WHAT YOU HAVE TO DO:
Copy out every line of the material below, character for character, apart from the pictures.

· · · · ·

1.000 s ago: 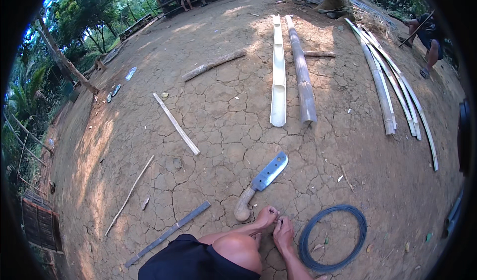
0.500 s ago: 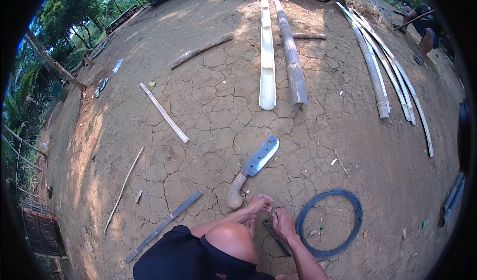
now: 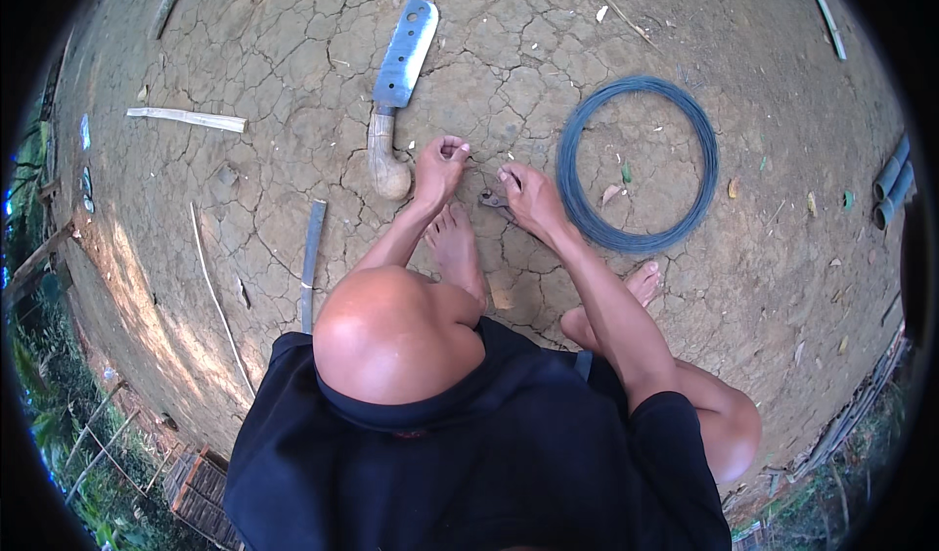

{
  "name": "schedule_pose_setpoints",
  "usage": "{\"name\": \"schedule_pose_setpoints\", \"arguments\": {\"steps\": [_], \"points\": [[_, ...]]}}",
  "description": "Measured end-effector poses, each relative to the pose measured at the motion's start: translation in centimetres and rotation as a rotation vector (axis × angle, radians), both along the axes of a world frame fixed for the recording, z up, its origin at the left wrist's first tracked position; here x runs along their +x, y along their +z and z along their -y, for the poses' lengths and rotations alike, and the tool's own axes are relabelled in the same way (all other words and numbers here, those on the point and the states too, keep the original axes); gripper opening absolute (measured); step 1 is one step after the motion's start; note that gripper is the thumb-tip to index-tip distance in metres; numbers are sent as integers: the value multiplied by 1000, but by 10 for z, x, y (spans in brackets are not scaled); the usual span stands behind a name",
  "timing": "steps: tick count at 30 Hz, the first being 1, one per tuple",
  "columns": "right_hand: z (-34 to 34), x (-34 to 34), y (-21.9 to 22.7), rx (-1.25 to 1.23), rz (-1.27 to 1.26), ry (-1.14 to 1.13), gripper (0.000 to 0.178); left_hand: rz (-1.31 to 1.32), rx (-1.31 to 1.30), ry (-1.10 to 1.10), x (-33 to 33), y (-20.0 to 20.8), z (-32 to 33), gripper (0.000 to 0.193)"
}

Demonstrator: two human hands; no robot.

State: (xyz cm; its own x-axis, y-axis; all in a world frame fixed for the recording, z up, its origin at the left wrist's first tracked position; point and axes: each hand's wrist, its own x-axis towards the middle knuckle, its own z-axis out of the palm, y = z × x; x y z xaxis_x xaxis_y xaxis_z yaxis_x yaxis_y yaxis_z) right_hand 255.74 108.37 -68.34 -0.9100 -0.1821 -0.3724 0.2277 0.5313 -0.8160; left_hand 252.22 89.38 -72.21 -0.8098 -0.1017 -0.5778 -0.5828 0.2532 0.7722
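Brown, cracked earth (image 3: 528,43) is the working surface beneath the left hand (image 3: 442,172) and the right hand (image 3: 531,197). Next in size, a coil of dark wire (image 3: 710,165) lies flat just to the right of the right hand. Place the right forearm so that it does not drag the loops out of line.

A broad knife (image 3: 393,91) with a bent wooden handle lies to the left of the left hand, its rounded butt just beside the wrist and its blade pointing forward, beyond the fingers. Leave clearance on this side when moving the left elbow or wrist. A dark strip (image 3: 312,258) lies farther left and nearer the body. A bare foot (image 3: 455,248) rests just behind the left hand; direct any tool tip away from it.

The hands are apart, with a small gap between them. The left fingers curl toward the thumb; the right fingers are bent over a pliers-like tool (image 3: 492,199), whose head shows just left of the palm. Whether the right hand grips this tool or only covers it cannot be told, nor whether either set of fingertips pinches a fine strand. For such close work, good practice is likely short, level movements, wrists low, fingertips in plain sight.
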Motion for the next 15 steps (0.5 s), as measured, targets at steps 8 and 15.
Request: {"name": "schedule_pose_setpoints", "arguments": {"steps": [8,15], "points": [[-29,-5,-15,241,-314,200,13,-629,-440,-673,17,-11,-15,16],[21,-8,-27,191,-347,250,13,-798,-533,-751,13,13,24,15]]}}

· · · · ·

RESPONSE TO THIS TASK:
1.000 s ago: 
0.500 s ago: 
now: 

{
  "name": "schedule_pose_setpoints",
  "usage": "{\"name\": \"schedule_pose_setpoints\", \"arguments\": {\"steps\": [_], \"points\": [[_, ...]]}}",
  "description": "Measured end-effector poses, each relative to the pose measured at the motion's start: translation in centimetres and rotation as a rotation vector (axis × angle, radians), both along the axes of a world frame fixed for the recording, z up, its origin at the left wrist's first tracked position; here x runs along their +x, y along their +z and z along their -y, for the poses' lengths and rotations alike, and the tool's own axes are relabelled in the same way (all other words and numbers here, those on the point and the states too, keep the original axes); gripper opening absolute (measured); step 1 is one step after the motion's start; note that gripper is the thumb-tip to index-tip distance in metres; numbers are sent as integers: the value multiplied by 1000, but by 10 for z, x, y (spans in brackets are not scaled); the usual span stands behind a name",
  "timing": "steps: tick count at 30 Hz, the first being 1, one per tuple",
  "columns": "right_hand: z (-34 to 34), x (-34 to 34), y (-21.9 to 22.7), rx (-1.25 to 1.23), rz (-1.27 to 1.26), ry (-1.14 to 1.13), gripper (0.000 to 0.178); left_hand: rz (-1.31 to 1.32), rx (-1.31 to 1.30), ry (-1.10 to 1.10), x (-33 to 33), y (-20.0 to 20.8), z (-32 to 33), gripper (0.000 to 0.193)"
}

Demonstrator: two human hands; no robot.

State: (xyz cm; its own x-axis, y-axis; all in a world frame fixed for the recording, z up, its origin at the left wrist's first tracked position; point and axes: each hand's wrist, its own x-axis towards the middle knuckle, its own z-axis out of the palm, y = z × x; x y z xaxis_x xaxis_y xaxis_z yaxis_x yaxis_y yaxis_z) right_hand 255.74 108.37 -68.34 -0.9100 -0.1821 -0.3724 0.2277 0.5313 -0.8160; left_hand 252.22 89.38 -72.21 -0.8098 -0.1017 -0.5778 -0.5828 0.2532 0.7722
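Brown, cracked earth (image 3: 528,43) is the working surface beneath the left hand (image 3: 442,172) and the right hand (image 3: 531,197). Next in size, a coil of dark wire (image 3: 710,165) lies flat just to the right of the right hand. Place the right forearm so that it does not drag the loops out of line.

A broad knife (image 3: 393,91) with a bent wooden handle lies to the left of the left hand, its rounded butt just beside the wrist and its blade pointing forward, beyond the fingers. Leave clearance on this side when moving the left elbow or wrist. A dark strip (image 3: 312,258) lies farther left and nearer the body. A bare foot (image 3: 455,248) rests just behind the left hand; direct any tool tip away from it.

The hands are apart, with a small gap between them. The left fingers curl toward the thumb; the right fingers are bent over a pliers-like tool (image 3: 492,199), whose head shows just left of the palm. Whether the right hand grips this tool or only covers it cannot be told, nor whether either set of fingertips pinches a fine strand. For such close work, good practice is likely short, level movements, wrists low, fingertips in plain sight.
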Motion for the next 15 steps (0.5 s), as measured, targets at steps 8 and 15.
Request: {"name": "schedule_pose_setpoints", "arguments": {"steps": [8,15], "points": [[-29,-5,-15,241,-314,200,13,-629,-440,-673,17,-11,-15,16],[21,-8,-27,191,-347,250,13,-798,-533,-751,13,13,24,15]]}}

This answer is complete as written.